= Liang Fang =

15th-century Chinese eunuch

Liang Fang was a Chinese eunuch who held a prominent position in the palace administration of the Chenghua Emperor of the Ming dynasty. He used his position to engage in corrupt activities and enrich himself, with the protection of the Emperor's favorite, Lady Wan.

==Biography==
Liang Fang was born in Xinhui County, Guangdong, during China's Ming dynasty. In the mid-15th century, he became a eunuch in the Forbidden City in Beijing, likely serving Zhu Jianshen, the heir to the throne. In 1464, Zhu Jianshen ascended the throne as the Chenghua Emperor, and Liang quickly rose through the ranks.

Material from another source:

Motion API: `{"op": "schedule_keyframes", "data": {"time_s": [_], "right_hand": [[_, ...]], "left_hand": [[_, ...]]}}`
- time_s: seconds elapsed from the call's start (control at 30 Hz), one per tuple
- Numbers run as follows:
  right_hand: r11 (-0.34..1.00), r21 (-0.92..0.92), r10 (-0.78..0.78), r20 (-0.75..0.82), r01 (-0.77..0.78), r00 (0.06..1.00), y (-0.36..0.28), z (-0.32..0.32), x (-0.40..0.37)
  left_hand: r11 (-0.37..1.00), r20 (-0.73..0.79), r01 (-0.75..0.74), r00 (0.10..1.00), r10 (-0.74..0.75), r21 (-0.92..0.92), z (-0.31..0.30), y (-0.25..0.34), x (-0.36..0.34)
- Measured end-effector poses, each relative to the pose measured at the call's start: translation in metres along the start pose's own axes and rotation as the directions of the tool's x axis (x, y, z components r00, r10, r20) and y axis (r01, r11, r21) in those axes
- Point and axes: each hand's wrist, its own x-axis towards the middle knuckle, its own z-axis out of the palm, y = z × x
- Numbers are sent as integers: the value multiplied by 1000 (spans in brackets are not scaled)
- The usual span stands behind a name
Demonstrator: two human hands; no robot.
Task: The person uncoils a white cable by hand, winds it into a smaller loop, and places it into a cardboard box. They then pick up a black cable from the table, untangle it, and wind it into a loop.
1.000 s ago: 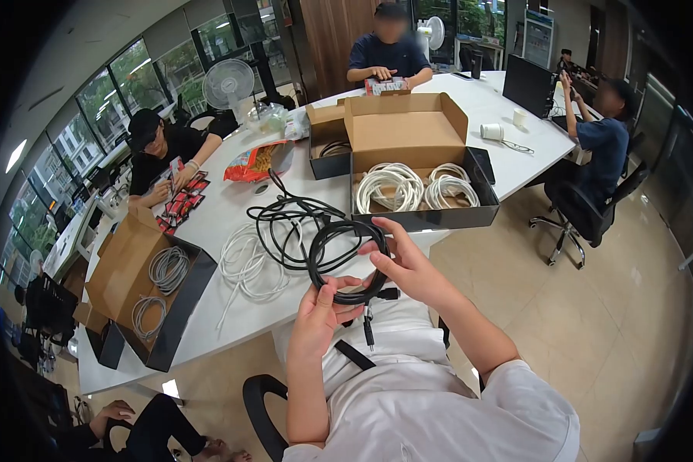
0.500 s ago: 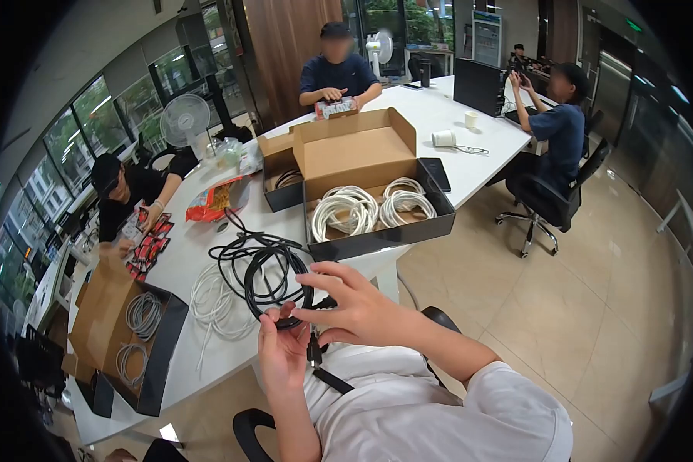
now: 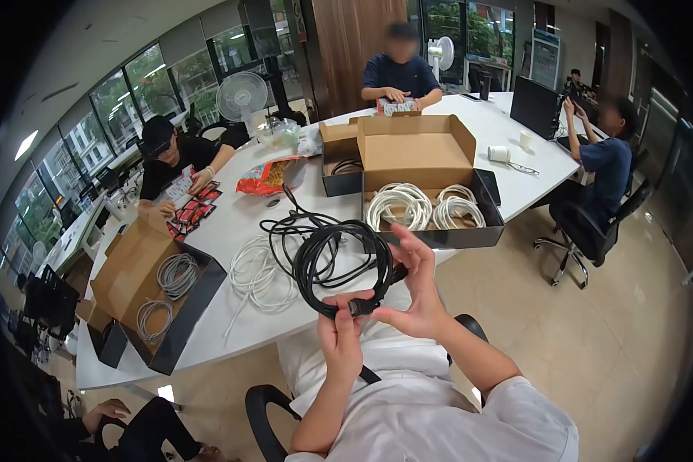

By the 1470s, he was in charge of the wooden furniture and bookmaking department at the Forbidden City. With the support of Lady Wan, a favorite of the Chenghua Emperor, Liang gained even more influence. He was responsible for procuring expensive materials and issuing licenses to Tibetan and other foreign monks and experts in medicine and exotic practices, which presented numerous opportunities for wealth, from which Lady Wan greatly benefited.

Together with Lady Wan, they engaged in corrupt practices by selling government positions. Those who were interested in obtaining a position would purchase goods from the imperial storehouses, which were managed by Liang, at inflated prices. In return, they would be appointed to office directly by imperial decree, bypassing the qualification examinations of the Ministry of Personnel. This process was known as chuanfeng and involved a eunuch delivering the imperial order to the Grand Secretariat, who would then draft the appointment decree for the individual. Originally, this method was only used for appointing auxiliary personnel such as physicians, artists, carpenters, jewelers, astrologers, Taoist and Buddhist monks, and these appointments were always reviewed by the ministries. However, after 1475, there was a sudden increase in the number of appointments made through this process, with Lady Wan even dictating promotions to high offices.

In 1487, Lady Wan died and a few months later, the Chenghua Emperor also died. The new emperor, the Hongzhi Emperor, took action by transferring the eunuchs associated with Lady Wan to lower positions outside of Beijing or directly punishing them. Liang was among those affected.